REPUBLIKA.CO.ID, JAKARTA— Kepala Divisi (Kadiv) Humas Polri Irjen Pol. Dedi Prasetyo menyatakan Kapolri telah menegaskan tidak ada pemaksaan penggunaan atribut Natal 2022.
"Yang jelas arahan Kapolri untuk menghargai apa yang menjadi toleransi dan keberagaman tidak boleh dipaksakan," kata Dedi dikonfirmasi di Jakarta, Kamis (22/12/2022).
Hal itu disampaikan Dedi menanggapi pertanyaan terkait surat Majelis Ulama Indonesia (MUI) kepada Kapolri Jenderal Pol Listyo Sigit Prabowo dalam rangka sinergitas mewujudkan keamanan dan ketertiban umum Hari Raya Natal 2022 dan Tahun Baru 2023.
Namun, Dedi menyatakan belum menerima dan belum membaca surat MUI yang ditujukan kepada Kapolri tersebut.
"Belum saya terima dan belum baca, yang jelas amanat Kapolri seperti itu (tidak boleh ada paksaan dalam bertoleransi)," ucap Dedi.
Surat MUI ditujukan kepada Kapolri Jenderal Pol Listyo Sigit Prabowo tertulis tanggal 15 Desember 2022 di tandatangi oleh Sekretaris Jenderal Dewan Pimpinan MUI Amirsyah Tambunan dan Wakil Ketua Umum KH Marsudi Syuhud, Selasa (20/12/2022).
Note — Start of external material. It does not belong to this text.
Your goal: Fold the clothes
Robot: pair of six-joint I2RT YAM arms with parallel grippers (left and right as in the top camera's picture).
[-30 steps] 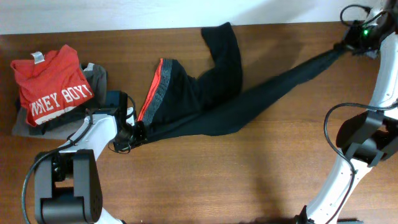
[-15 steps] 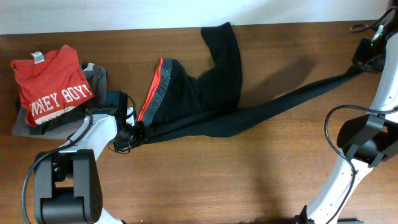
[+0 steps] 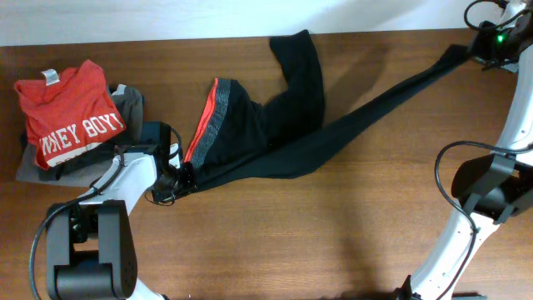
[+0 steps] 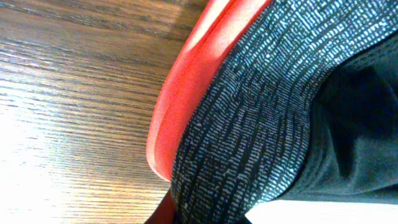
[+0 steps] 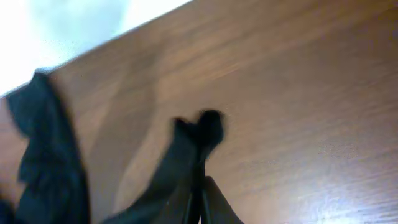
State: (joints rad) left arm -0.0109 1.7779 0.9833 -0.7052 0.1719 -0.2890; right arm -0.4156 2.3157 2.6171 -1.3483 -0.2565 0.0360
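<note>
The clothes, long black trousers (image 3: pixel 275 133), lie across the middle of the table. Their red-orange waistband with its grey stripe band (image 3: pixel 208 121) faces left. One leg (image 3: pixel 300 58) runs toward the far edge. The other leg (image 3: pixel 391 92) is stretched out to the far right corner. My left gripper (image 3: pixel 181 175) is shut on the waistband's near corner; in the left wrist view the red edge (image 4: pixel 186 93) and the grey band (image 4: pixel 249 130) fill the picture. My right gripper (image 3: pixel 473 52) is shut on the cuff (image 5: pixel 200 127) of the stretched leg, held above the wood.
A red T-shirt with white lettering (image 3: pixel 71 112) lies on a grey folded garment (image 3: pixel 132 102) at the far left. The table's far edge (image 3: pixel 166 39) meets a white wall. Bare wood (image 3: pixel 333 233) fills the near half between the two arm bases.
The right gripper has swung the held leg end from a nearer spot back toward the far right corner. The leg now runs straighter. The left gripper has not moved.
</note>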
Dalam surat nomor B-3676/DP-MUI/XII/2022 yang ditandatangani Wakil Ketua Umum MUI, KH Marsudi Syuhud dan juga Sekjen MUI, Buya Amirsyah Tambunan disampaikan bahwa setiap warga negara memiliki hak beragama dan menjalankan agama sesuai keyakinannya adalah hak asasi yang dilindungi oleh konstitusi.
Untuk itu, Kapolri diharapkan dapat menjamin pelaksanaan ibadah umat beragama dengan khusyuk dan aman, pada saat yang sama agar tidak ada paksaan, baik secara terang-teranagn maupun terselubung, untuk mengikuti aktivitas keagamaan kepada orang yang berbeda keyakinan.
Selain itu, dalam surat tersebut juga disampaikan bahwa masyarakat, khususnya umat Islam berkewajiban untuk turut serta mewujudkan situasi yang harmonis, dengan tetap menjaga kerukunan antarumat beragama tanpa menodai ajaran agama, tidak mencampuradukkan antara akidah dan ibadah islam dengan keyakinan agama lain.
Selaras dengan hal tersebut, MUI juga meminta agar Kapolri memantau dan memastikan tidak munculnya potensi intoleransi antarumat beragama dengan adanya pemaksaan penggunaan atribut keagamaan non-Muslim kepada pekerja Muslim, seperti di mal, pusat perbelanjaan, hotel, pabrik, dan aktivitas usaha lainnya.
Hal tersebut dilakukan guna mewujudkan toleransi dan penghargaan terhadap keyakinan keagamaan masyarakat.
Hukum terkait penggunaan atribut keagamaan non-Muslim sendiri telah tercatat pada fatwa MUI nomor 56 tahun 2016.
Dalam fatwa tersebut ditetapkan bahwa hukum menggunakan atribut keagamaan non-Muslim adalah haram. Serta mengajak dan/atau memerintahkan penggunaan atribut keagamaan non-Muslim adalah haram.
Untuk itu, Kapolri diminta memerintahkan jajarannya untuk melakukan pembinaan kepada pimpinan perusahaan agar menjamin hak umat Islam dalam menjalankan agama sesuai keyakinannya, menghormati keyakinan keagamaannya, dan tidak memaksakan kehendak untuk menggunakan atribut keagamaan non-Muslim kepada karyawan Muslim.
Kapolri diminta untuk melakukan pengawasan dan/atau penindakan terhadap pelaku usaha yang melakukan pemaksaan penggunaan atribut agama lain karena menciderai prinsip-prinsip toleransi beragama.